» Work instructions:
Go through the material line by line and copy each one with the word "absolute".

» Input data:

#####

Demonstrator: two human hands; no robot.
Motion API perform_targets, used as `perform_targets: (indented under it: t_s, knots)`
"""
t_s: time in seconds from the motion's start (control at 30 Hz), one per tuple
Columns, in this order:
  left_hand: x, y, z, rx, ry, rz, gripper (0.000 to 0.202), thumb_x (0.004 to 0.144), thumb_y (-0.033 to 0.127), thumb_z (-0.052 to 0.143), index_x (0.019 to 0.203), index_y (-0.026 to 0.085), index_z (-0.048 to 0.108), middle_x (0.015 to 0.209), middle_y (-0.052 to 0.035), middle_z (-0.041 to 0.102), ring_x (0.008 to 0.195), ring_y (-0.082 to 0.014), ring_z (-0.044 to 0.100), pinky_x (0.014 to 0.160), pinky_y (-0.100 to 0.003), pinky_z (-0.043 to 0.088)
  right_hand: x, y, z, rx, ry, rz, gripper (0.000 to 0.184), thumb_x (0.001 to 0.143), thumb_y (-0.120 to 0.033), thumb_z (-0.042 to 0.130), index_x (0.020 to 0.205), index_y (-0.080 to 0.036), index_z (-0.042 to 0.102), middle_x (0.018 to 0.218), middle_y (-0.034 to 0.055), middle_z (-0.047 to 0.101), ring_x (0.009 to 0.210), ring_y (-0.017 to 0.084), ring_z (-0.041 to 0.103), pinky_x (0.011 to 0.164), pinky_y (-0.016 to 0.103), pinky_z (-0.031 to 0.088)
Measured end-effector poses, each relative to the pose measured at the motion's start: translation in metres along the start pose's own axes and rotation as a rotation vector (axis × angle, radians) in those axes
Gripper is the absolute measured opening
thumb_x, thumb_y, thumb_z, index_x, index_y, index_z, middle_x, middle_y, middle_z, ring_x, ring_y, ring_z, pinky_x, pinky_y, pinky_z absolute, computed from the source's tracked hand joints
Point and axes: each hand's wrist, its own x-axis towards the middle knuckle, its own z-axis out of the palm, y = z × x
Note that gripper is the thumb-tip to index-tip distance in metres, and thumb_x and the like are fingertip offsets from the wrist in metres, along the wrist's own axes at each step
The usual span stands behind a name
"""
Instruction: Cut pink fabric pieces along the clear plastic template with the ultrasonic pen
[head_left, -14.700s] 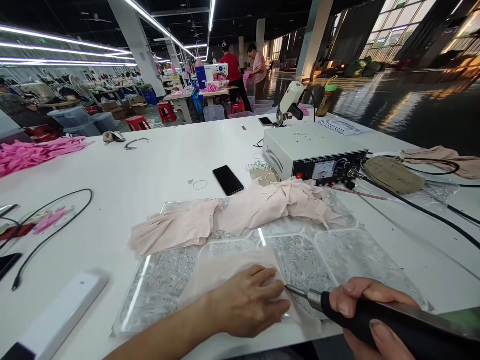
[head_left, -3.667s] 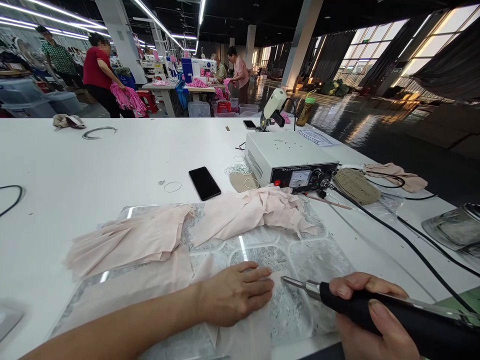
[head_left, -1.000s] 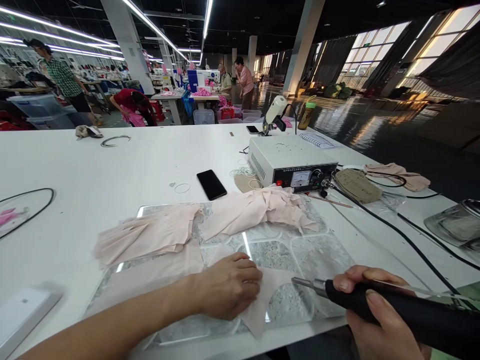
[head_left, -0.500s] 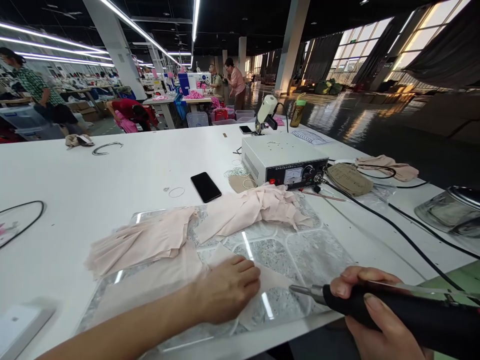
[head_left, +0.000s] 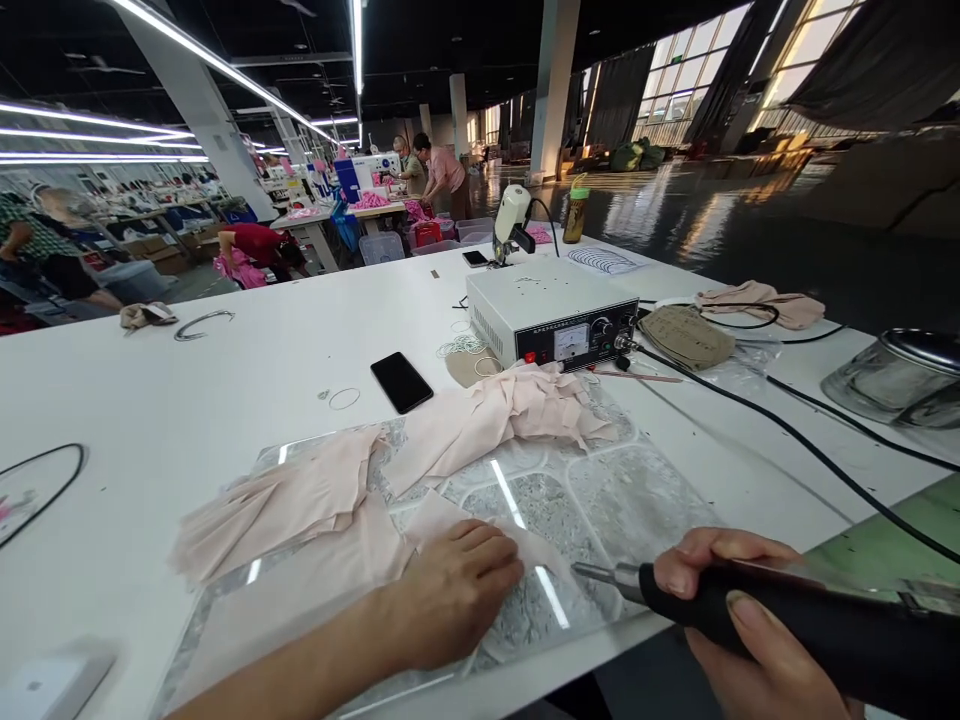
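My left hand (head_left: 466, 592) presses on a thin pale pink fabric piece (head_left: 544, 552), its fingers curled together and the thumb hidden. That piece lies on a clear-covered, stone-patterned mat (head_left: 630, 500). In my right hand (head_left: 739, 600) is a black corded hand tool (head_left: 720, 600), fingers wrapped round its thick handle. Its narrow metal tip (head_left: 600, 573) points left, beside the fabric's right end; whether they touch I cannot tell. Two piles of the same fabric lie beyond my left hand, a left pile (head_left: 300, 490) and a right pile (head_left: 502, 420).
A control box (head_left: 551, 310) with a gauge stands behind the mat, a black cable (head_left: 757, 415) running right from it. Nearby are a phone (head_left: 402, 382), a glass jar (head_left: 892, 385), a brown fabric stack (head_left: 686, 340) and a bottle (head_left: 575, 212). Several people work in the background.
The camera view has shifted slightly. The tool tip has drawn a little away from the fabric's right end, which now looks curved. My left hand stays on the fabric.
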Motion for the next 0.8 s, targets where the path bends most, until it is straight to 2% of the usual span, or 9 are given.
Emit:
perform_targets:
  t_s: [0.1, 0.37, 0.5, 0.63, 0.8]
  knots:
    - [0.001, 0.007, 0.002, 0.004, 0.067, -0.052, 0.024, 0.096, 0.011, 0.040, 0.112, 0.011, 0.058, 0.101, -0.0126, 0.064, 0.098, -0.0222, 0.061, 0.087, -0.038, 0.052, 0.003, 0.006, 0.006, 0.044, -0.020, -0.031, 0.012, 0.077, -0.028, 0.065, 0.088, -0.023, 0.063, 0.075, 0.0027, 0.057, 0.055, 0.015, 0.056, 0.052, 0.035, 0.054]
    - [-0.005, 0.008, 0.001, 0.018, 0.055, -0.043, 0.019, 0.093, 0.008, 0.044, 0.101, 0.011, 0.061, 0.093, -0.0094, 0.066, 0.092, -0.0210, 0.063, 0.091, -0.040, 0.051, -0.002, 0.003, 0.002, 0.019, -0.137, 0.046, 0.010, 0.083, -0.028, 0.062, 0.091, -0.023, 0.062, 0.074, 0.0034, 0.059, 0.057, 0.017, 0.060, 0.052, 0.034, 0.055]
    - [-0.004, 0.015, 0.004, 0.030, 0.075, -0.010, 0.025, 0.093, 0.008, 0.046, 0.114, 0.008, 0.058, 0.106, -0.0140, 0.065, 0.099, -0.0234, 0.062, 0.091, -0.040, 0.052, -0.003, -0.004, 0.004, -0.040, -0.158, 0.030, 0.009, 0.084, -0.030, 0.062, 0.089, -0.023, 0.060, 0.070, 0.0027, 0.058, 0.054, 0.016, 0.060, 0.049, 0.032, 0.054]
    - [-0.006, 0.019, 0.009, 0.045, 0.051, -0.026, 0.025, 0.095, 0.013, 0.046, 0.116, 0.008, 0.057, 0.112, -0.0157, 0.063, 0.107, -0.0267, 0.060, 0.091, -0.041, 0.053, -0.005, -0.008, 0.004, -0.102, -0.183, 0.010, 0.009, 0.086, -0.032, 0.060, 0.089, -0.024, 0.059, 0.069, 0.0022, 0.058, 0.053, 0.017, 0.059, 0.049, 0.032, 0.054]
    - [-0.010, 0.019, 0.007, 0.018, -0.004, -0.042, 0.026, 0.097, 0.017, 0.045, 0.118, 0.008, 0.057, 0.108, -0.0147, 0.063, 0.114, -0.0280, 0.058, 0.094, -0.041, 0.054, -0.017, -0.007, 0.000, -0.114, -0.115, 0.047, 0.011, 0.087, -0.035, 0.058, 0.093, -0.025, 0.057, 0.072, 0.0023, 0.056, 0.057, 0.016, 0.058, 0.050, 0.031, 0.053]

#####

» Reply:
Gripper is the absolute measured opening
thumb_x, thumb_y, thumb_z, index_x, index_y, index_z, middle_x, middle_y, middle_z, ring_x, ring_y, ring_z, pinky_x, pinky_y, pinky_z absolute, computed from the source's tracked hand joints

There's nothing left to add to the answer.